Leaving out the pictures, write the following records exactly as they read.

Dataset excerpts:
§
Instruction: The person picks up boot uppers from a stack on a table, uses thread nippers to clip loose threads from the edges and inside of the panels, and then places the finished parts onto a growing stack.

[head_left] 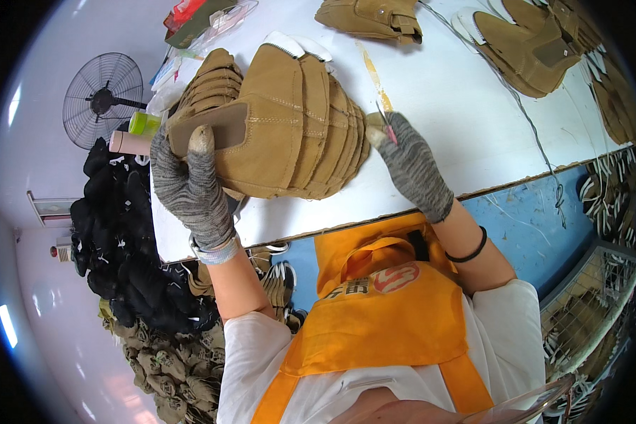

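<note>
My left hand (196, 185), in a grey knit glove, grips the left end of a tan shoe upper (272, 152). Its thumb presses on the darker brown patch while the other fingers go underneath, partly hidden. This upper lies on top of a stack of similar tan uppers (343, 141) on the white table (459, 141). Just right of the stack is my right hand (411, 159), also gloved. It is closed around a small red-handled tool (391, 133) with a thin metal tip pointing away from me; its exact kind is too small to make out.
More tan uppers lie at the table's back (371, 18) and right (537, 60). A dark cord (505, 85) runs over the table edge. At left are a pink cup (128, 143), a green-lidded container (144, 124), a fan (102, 102) and a black pile (141, 219). A wire cart (579, 311) stands right.
</note>
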`<state>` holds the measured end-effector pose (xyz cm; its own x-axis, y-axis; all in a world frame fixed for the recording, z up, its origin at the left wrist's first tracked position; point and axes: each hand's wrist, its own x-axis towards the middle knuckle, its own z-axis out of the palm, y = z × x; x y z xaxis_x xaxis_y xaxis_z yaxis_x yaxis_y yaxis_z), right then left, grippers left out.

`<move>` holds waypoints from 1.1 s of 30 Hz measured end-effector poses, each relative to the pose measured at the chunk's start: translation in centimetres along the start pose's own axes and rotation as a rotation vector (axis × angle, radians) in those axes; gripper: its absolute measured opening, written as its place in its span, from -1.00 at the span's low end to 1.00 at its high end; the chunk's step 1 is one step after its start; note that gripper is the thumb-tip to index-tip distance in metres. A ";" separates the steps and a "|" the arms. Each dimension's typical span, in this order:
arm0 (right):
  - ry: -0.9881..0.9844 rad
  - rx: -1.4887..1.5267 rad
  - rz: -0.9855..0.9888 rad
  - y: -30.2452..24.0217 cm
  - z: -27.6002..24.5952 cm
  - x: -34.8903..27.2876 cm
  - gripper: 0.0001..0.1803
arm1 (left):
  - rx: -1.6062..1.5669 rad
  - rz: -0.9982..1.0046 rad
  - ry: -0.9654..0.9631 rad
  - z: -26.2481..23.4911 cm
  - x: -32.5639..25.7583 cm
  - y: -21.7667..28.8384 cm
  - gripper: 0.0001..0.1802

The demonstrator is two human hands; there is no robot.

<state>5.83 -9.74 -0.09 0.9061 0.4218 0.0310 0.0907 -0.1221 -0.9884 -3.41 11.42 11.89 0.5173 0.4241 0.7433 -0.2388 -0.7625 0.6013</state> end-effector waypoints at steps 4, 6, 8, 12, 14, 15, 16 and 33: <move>-0.001 0.015 -0.009 0.9 -0.4 -1.2 -0.47 | -0.011 0.015 -0.018 0.4 0.0 0.2 -0.63; -0.007 -0.011 0.015 0.6 -0.6 -1.4 -0.46 | -0.020 0.005 -0.047 0.5 0.3 0.6 -0.62; -0.126 0.133 0.072 0.2 -0.5 -1.6 -0.44 | -0.047 0.055 -0.076 0.7 0.8 1.0 -0.61; -0.207 0.315 0.165 -0.2 1.7 -0.6 -0.52 | -0.238 0.180 -0.036 3.4 2.3 2.7 -0.65; -0.209 0.425 0.181 -0.5 2.4 0.2 -0.56 | -0.131 0.187 -0.099 3.8 3.2 3.2 -0.69; -0.238 0.389 0.205 -0.7 2.0 0.3 -0.58 | 0.048 0.183 -0.205 2.7 3.7 2.9 -0.72; -0.294 0.286 0.169 -0.3 1.5 0.6 -0.58 | 0.228 0.179 -0.310 2.1 4.0 2.9 -0.74; 0.340 -0.903 -0.534 0.3 -10.0 16.4 -0.69 | 0.276 0.318 -0.332 2.9 4.5 1.1 -0.75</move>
<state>24.80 -11.84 1.57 0.7142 0.3638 0.5980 0.6476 -0.6675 -0.3674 1.08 11.05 15.08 0.6978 0.0079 0.7163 -0.2240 -0.9474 0.2286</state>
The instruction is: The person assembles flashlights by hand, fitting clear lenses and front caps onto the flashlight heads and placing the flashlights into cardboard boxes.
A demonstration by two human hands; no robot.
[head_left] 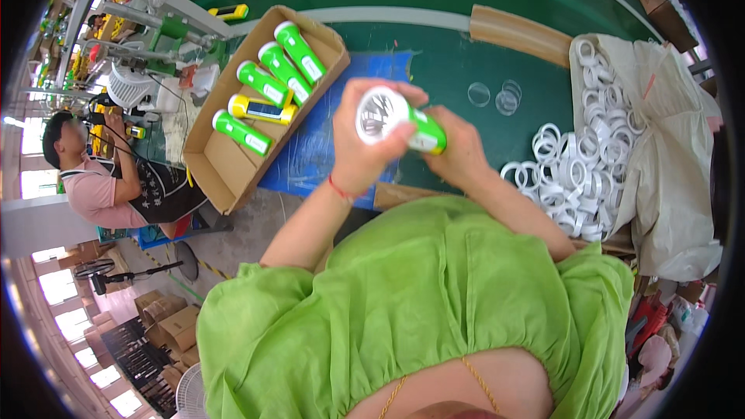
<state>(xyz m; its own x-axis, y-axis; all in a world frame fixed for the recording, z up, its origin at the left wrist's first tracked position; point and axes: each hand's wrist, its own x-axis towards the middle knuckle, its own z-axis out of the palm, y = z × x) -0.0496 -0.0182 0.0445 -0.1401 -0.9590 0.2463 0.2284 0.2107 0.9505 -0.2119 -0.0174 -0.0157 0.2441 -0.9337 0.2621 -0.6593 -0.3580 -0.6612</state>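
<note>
Between my hands is a green and white flashlight (424,133), its wide head with a white ring and shiny reflector turned up toward me. My left hand (358,136) wraps around the head end, thumb and fingers on the ring. My right hand (459,147) grips the green tail end. To the left, a cardboard box (221,182) holds several green flashlights (242,132) and a yellow one (261,109). On the table to the right lie a few clear round lenses (507,98), and beyond them a heap of white plastic rings (578,174).
The rings spill from a pale sack (667,155) at the right. A blue sheet (310,151) covers part of the green table beside the box. Another person (105,178) in an apron works at the left near a green press (174,29). A cardboard strip (520,33) lies along the far edge.
</note>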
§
» **Response to this task**:
Instruction: The person picks up boot uppers from a stack on a table, uses thread nippers to clip loose threads from the edges and inside of the panels, and then places the finished parts onto a growing stack.

[head_left] 

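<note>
My left hand (196, 185), in a grey knit glove, grips the left end of a tan shoe upper (272, 152). Its thumb presses on the darker brown patch while the other fingers go underneath, partly hidden. This upper lies on top of a stack of similar tan uppers (343, 141) on the white table (459, 141). Just right of the stack is my right hand (411, 159), also gloved. It is closed around a small red-handled tool (391, 133) with a thin metal tip pointing away from me; its exact kind is too small to make out.
More tan uppers lie at the table's back (371, 18) and right (537, 60). A dark cord (505, 85) runs over the table edge. At left are a pink cup (128, 143), a green-lidded container (144, 124), a fan (102, 102) and a black pile (141, 219). A wire cart (579, 311) stands right.
</note>
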`<state>` holds the measured end-effector pose (xyz cm; its own x-axis, y-axis; all in a world frame fixed for the recording, z up, its origin at the left wrist's first tracked position; point and axes: each hand's wrist, its own x-axis towards the middle knuckle, its own z-axis out of the palm, y = z × x; x y z xaxis_x xaxis_y xaxis_z yaxis_x yaxis_y yaxis_z), right then left, grippers left out.

`<move>` holds waypoints from 1.1 s of 30 Hz measured end-effector poses, each relative to the pose measured at the chunk's start: translation in centimetres along the start pose's own axes and rotation as a rotation vector (axis × angle, radians) in those axes; gripper: its absolute measured opening, written as its place in its span, from -1.00 at the span's low end to 1.00 at its high end; the chunk's step 1 is one step after its start; note that gripper is the thumb-tip to index-tip distance in metres. A ";" separates the steps and a "|" the arms. Each dimension's typical span, in this order:
arm0 (right):
  - ry: -0.9881..0.9844 rad
  - rx: -1.4887..1.5267 rad
  - rz: -0.9855..0.9888 rad
  - y: -30.2452..24.0217 cm
  - z: -27.6002..24.5952 cm
  - x: -34.8903..27.2876 cm
  - gripper: 0.0001..0.1803
arm1 (left):
  - rx: -1.6062..1.5669 rad
  - rz: -0.9982..1.0046 rad
  - ry: -0.9654..0.9631 rad
  - z: -26.2481..23.4911 cm
  - x: -32.5639..25.7583 cm
  - y: -21.7667..28.8384 cm
  - gripper: 0.0001..0.1802

The demonstrator is two human hands; there is no robot.

<state>5.83 -9.74 -0.09 0.9061 0.4218 0.0310 0.0907 -0.1221 -0.9884 -3.41 11.42 11.89 0.5173 0.4241 0.7433 -0.2388 -0.7625 0.6013</state> end-effector waypoints at steps 4, 6, 8, 12, 14, 15, 16 and 33: <move>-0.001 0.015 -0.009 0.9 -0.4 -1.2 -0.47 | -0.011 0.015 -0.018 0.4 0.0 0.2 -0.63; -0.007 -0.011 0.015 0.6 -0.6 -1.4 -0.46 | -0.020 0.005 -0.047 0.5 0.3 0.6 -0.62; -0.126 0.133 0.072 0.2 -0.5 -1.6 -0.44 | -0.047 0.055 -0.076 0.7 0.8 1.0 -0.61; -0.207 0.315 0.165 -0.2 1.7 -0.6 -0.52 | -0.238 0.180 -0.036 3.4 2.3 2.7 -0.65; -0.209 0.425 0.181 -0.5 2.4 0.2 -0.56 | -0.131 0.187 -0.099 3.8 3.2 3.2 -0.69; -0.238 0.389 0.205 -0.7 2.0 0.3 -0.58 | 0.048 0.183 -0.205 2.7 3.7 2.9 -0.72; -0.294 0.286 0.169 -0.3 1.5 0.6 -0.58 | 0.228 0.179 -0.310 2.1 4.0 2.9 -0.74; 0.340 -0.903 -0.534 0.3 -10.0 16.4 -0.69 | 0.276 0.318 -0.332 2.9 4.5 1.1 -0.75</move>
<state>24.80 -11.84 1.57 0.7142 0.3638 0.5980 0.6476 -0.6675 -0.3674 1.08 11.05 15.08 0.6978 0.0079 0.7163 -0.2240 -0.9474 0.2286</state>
The instruction is: The person assembles flashlights by hand, fitting clear lenses and front caps onto the flashlight heads and placing the flashlights into cardboard boxes.
A demonstration by two human hands; no robot.
[head_left] 
<state>(xyz m; its own x-axis, y-axis; all in a world frame fixed for the recording, z up, its origin at the left wrist's first tracked position; point and axes: each hand's wrist, its own x-axis towards the middle knuckle, its own z-axis out of the palm, y = z × x) -0.0496 -0.0182 0.0445 -0.1401 -0.9590 0.2463 0.2284 0.2107 0.9505 -0.2119 -0.0174 -0.0157 0.2441 -0.9337 0.2621 -0.6593 -0.3580 -0.6612</state>
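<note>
Between my hands is a green and white flashlight (424,133), its wide head with a white ring and shiny reflector turned up toward me. My left hand (358,136) wraps around the head end, thumb and fingers on the ring. My right hand (459,147) grips the green tail end. To the left, a cardboard box (221,182) holds several green flashlights (242,132) and a yellow one (261,109). On the table to the right lie a few clear round lenses (507,98), and beyond them a heap of white plastic rings (578,174).
The rings spill from a pale sack (667,155) at the right. A blue sheet (310,151) covers part of the green table beside the box. Another person (105,178) in an apron works at the left near a green press (174,29). A cardboard strip (520,33) lies along the far edge.
</note>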

That completes the answer.